■ **Action item**
Word for word, reproduce every line of the data below.

......

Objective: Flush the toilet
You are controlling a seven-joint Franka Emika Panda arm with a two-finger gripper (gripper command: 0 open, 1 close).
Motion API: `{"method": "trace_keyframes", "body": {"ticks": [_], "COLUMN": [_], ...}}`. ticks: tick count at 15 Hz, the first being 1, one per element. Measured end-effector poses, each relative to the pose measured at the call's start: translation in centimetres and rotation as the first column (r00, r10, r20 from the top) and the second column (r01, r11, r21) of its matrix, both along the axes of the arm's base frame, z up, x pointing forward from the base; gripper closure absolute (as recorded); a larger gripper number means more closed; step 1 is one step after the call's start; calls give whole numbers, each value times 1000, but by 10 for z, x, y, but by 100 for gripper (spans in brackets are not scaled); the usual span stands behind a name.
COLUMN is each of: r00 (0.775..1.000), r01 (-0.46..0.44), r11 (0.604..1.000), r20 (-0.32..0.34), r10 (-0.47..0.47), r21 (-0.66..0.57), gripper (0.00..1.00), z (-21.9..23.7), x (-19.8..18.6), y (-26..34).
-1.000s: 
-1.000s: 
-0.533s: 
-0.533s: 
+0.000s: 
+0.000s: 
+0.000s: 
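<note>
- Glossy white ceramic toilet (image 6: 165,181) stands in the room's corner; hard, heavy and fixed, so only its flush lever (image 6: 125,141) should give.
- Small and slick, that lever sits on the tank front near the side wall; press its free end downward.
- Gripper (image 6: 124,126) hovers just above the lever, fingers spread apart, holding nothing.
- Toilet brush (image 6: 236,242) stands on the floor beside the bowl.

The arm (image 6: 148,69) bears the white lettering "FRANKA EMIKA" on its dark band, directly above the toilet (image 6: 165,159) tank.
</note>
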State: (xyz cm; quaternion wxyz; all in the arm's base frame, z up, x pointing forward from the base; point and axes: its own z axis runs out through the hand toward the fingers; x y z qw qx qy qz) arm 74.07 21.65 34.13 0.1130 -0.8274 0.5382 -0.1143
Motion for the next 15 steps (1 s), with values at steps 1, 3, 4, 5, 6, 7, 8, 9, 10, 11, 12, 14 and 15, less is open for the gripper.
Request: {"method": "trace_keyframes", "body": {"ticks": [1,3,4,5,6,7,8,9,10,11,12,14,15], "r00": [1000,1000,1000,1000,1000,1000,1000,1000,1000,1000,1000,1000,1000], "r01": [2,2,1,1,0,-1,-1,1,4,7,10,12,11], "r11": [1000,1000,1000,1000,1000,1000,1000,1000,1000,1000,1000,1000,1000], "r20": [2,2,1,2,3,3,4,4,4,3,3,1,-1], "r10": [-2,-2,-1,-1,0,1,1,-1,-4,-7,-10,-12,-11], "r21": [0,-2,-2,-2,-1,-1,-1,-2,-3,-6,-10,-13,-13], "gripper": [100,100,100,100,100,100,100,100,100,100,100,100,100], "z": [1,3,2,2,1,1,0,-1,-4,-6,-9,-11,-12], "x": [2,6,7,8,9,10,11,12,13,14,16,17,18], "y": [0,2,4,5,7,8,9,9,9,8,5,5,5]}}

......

■ **Reply**
Objective: Flush the toilet
You are controlling a seven-joint Franka Emika Panda arm with a two-finger gripper (gripper command: 0 open, 1 close).
Motion API: `{"method": "trace_keyframes", "body": {"ticks": [_], "COLUMN": [_], ...}}`. ticks: tick count at 15 Hz, the first being 1, one per element. Measured end-effector poses, each relative to the pose measured at the call's start: translation in centimetres and rotation as the first column (r00, r10, r20 from the top) and the second column (r01, r11, r21) of its matrix, both along the axes of the arm's base frame, z up, x pointing forward from the base; gripper closure absolute (as recorded); a larger gripper number means more closed; step 1 is one step after the call's start; calls give whole numbers, each value times 1000, but by 10 for z, x, y, but by 100 for gripper (spans in brackets are not scaled); the usual span stands behind a name.
COLUMN is each of: r00 (0.775..1.000), r01 (-0.46..0.44), r11 (0.604..1.000), r20 (-0.32..0.34), r10 (-0.47..0.47), r21 (-0.66..0.57), gripper (0.00..1.00), z (-21.9..23.7), x (-19.8..18.6), y (-26..34).
-1.000s: 
-1.000s: 
-0.533s: 
-0.533s: 
+0.000s: 
+0.000s: 
+0.000s: 
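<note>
- Glossy white ceramic toilet (image 6: 165,181) stands in the room's corner; hard, heavy and fixed, so only its flush lever (image 6: 125,141) should give.
- Small and slick, that lever sits on the tank front near the side wall; press its free end downward.
- Gripper (image 6: 124,126) hovers just above the lever, fingers spread apart, holding nothing.
- Toilet brush (image 6: 236,242) stands on the floor beside the bowl.

The arm (image 6: 148,69) bears the white lettering "FRANKA EMIKA" on its dark band, directly above the toilet (image 6: 165,159) tank.
</note>
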State: (xyz cm; quaternion wxyz; all in the arm's base frame, z up, x pointing forward from the base; point and axes: its own z axis runs out through the hand toward the fingers; x y z qw qx qy qz) arm 74.07 21.65 34.13 0.1130 -0.8274 0.5382 -0.1143
Motion for the next 15 steps (1 s), with values at steps 1, 3, 4, 5, 6, 7, 8, 9, 10, 11, 12, 14 and 15, less is open for the gripper.
Request: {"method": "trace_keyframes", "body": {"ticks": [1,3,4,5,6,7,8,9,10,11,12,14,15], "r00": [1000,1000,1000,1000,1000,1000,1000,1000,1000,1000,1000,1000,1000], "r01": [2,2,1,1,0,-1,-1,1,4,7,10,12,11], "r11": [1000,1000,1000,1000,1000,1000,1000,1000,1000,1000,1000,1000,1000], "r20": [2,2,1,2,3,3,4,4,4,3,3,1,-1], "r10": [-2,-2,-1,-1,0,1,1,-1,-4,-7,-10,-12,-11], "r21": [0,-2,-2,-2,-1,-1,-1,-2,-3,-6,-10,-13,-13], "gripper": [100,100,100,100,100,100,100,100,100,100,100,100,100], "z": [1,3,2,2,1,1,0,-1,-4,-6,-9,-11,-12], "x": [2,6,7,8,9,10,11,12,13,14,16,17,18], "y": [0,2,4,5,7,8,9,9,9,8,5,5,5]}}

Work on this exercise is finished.